Par: Georges Berthon, Psychiatre, praticien hospitalier /

Publié le : 30 Septembre 2013

La « loi du 5 juillet 2011 relative aux droits et à la protection des personnes faisant l’objet de soins psychiatriques et aux modalités de leur prise en charge », relègue au second plan les pratiques soignantes par lesquelles s’exprime au quotidien le respect de la dignité des patients. En remplacement de la loi du 27 juin 1990, le nouveau texte soumet toute hospitalisation privative de liberté à l’examen d’un juge. Cette avancée judiciaire souhaitable s’accompagne malheureusement d’un recul du respect des pratiques de soin, la formulation même de la loi en témoigne : « Faire l’objet de soins psychiatriques » signifie maintenant être soigné sans son consentement ! Est-ce là le reflet d’une société qui n’assume pas le recours à la contrainte lorsque celle-ci est nécessaire (1 hospitalisé sur 10), ou bien la volonté non dite d’entretenir dans l’opinion qu’un soin psychiatrique est toujours non consenti ? Laisser entendre que la contrainte en psychiatrie est la règle et le consentement l’exception, voilà qui renvoie à des pratiques stigmatisantes, autant pour les patients que pour les soignants.
 

Des autorisations administratives qui sonnent comme des soupçons

La loi du 5 juillet décrit surtout les conditions d’entrée du malade mental dans le processus de la contrainte, tout en ajoutant de nouveaux obstacles pour qu’il en sorte.
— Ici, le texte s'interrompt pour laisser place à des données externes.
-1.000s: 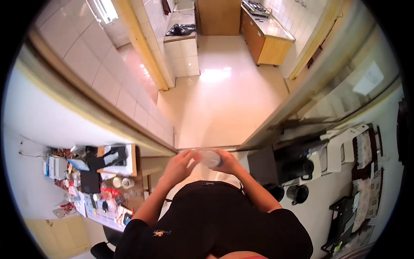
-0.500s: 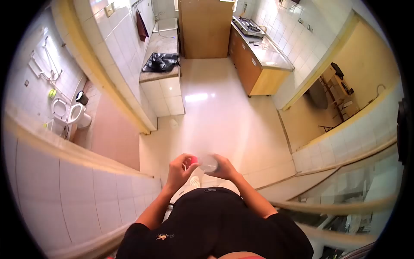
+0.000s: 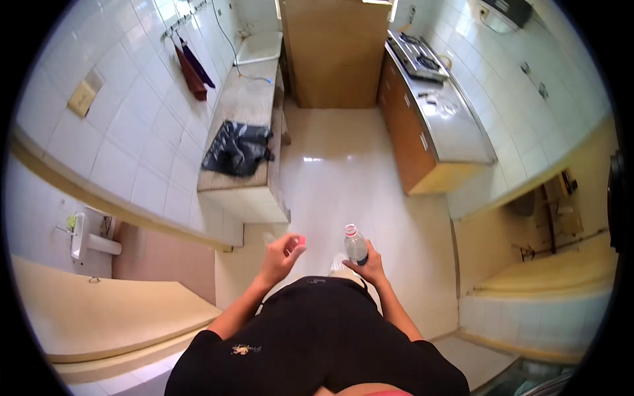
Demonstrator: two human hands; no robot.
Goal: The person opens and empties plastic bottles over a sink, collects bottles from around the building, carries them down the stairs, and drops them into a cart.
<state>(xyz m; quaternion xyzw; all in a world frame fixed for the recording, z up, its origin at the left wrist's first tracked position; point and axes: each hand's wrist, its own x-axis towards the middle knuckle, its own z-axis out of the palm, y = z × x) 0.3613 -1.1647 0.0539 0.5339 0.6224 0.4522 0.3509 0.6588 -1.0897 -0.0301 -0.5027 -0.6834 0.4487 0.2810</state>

Mais rien n’est dit des conditions d’une bonne sortie, l’amélioration des troubles étant tout de même le but recherché et très souvent atteint : serait-ce une finalité oubliée ? A partir de la contrainte initiale, la pratique soignante nous apprend aussi que les professionnels doivent disposer de la légitimité d’un cadre thérapeutique institutionnel reconnu pour s’engager dans une relation de soins constructive. La nouvelle loi ignore cette nécessité et impose au contraire toujours plus d’autorisations administratives qui sonnent comme des soupçons répétés à l’égard du projet thérapeutique, et qui constituent de graves intrusions dans l’intimité du soin. Face à la méfiance sécuritaire qui voit en chaque malade un délinquant, la culture médicale peine à défendre sa pratique du dépassement de la contrainte par la mise en acte d’une relation de confiance, seule garantie de l’acceptation du projet thérapeutique. Or la confiance ne saurait s’instaurer entre soignants et soignés sans l’exercice délicat et mutuellement consenti de leurs engagements réciproques. C’est l’éthique des pratiques de soins qu’il convient de restaurer et que cette loi oublie.